YOUR GOAL:
Each line containing the string "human" should be copied out of the entries.

Extracted records:
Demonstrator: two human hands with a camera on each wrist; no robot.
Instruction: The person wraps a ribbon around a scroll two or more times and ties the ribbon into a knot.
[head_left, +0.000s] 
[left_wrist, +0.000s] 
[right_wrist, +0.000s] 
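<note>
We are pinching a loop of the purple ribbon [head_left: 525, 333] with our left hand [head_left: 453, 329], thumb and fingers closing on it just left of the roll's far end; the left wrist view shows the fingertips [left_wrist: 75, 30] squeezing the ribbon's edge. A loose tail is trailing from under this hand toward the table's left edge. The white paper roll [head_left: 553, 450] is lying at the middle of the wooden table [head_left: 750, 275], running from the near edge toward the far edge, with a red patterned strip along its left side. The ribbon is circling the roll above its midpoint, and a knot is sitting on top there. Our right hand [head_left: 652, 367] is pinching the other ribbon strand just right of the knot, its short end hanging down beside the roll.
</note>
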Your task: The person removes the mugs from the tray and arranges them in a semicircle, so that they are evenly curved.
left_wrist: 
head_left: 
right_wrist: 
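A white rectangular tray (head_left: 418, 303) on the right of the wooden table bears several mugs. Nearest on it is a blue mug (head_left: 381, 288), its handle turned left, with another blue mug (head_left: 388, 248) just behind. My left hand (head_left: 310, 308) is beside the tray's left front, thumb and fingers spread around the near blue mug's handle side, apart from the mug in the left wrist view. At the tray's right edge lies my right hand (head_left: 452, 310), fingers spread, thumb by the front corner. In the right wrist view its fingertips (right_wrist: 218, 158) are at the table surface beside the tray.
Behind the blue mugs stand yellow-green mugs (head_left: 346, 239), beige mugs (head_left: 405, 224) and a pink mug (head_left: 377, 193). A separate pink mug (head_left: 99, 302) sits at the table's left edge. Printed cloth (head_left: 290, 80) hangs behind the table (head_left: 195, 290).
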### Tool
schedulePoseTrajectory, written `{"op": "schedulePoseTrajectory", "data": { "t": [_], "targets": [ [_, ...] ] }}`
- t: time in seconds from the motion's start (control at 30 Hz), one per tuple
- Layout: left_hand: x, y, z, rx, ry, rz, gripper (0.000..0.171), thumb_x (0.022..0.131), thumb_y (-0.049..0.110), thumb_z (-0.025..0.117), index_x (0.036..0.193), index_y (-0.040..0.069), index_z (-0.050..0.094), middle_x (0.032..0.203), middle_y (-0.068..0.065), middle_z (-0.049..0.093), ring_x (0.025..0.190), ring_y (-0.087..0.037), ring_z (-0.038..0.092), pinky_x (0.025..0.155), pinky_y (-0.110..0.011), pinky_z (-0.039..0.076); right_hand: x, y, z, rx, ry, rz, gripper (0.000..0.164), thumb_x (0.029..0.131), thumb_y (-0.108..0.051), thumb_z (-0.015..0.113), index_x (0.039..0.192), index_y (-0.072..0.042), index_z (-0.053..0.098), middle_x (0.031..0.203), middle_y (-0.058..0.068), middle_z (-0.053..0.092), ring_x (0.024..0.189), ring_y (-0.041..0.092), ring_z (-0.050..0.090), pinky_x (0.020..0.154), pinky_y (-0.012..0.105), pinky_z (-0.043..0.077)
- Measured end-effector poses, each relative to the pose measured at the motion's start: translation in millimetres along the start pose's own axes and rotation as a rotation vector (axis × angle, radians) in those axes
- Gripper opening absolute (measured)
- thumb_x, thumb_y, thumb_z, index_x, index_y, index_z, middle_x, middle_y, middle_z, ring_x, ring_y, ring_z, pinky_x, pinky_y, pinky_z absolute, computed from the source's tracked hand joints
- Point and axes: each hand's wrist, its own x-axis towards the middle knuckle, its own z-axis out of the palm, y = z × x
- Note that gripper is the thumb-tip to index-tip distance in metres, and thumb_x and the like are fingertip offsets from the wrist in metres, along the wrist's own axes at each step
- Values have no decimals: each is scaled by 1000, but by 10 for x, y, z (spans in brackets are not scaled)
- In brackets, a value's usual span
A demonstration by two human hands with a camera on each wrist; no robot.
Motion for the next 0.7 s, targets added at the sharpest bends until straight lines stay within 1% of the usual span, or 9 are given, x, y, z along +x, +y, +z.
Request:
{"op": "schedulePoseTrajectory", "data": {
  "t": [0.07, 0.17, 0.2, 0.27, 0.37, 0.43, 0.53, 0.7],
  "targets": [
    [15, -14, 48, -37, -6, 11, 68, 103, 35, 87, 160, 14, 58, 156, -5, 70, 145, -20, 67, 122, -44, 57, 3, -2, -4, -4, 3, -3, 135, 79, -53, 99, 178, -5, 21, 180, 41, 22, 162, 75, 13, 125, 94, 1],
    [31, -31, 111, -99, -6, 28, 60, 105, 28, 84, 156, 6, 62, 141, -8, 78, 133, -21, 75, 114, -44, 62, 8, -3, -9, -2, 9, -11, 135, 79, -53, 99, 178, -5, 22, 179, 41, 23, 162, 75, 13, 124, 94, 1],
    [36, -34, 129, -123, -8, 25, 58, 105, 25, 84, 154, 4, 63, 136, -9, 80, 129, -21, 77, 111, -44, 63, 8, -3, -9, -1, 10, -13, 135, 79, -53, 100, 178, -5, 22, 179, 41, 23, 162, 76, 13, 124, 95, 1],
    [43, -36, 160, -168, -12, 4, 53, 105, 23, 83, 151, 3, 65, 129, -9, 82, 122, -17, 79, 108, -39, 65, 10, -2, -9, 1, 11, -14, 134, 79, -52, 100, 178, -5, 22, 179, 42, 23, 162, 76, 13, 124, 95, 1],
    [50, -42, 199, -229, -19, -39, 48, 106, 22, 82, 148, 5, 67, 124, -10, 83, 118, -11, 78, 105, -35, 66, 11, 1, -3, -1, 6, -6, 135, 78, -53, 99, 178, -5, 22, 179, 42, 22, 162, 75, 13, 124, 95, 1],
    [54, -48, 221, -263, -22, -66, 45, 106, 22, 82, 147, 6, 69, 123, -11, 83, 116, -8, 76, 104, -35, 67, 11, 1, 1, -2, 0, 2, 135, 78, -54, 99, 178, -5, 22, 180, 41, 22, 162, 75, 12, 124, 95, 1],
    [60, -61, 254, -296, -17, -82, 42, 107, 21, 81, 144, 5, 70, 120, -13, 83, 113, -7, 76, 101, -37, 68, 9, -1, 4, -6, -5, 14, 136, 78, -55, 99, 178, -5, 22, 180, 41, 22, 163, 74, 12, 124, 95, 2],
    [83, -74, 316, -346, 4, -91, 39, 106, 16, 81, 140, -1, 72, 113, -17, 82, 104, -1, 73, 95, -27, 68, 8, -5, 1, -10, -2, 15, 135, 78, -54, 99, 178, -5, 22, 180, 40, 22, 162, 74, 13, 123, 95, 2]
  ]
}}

YOUR RESPONSE:
Demonstrator: two human hands with a camera on each wrist; no robot.
A demonstration by two human hands with a camera on each wrist; no robot.

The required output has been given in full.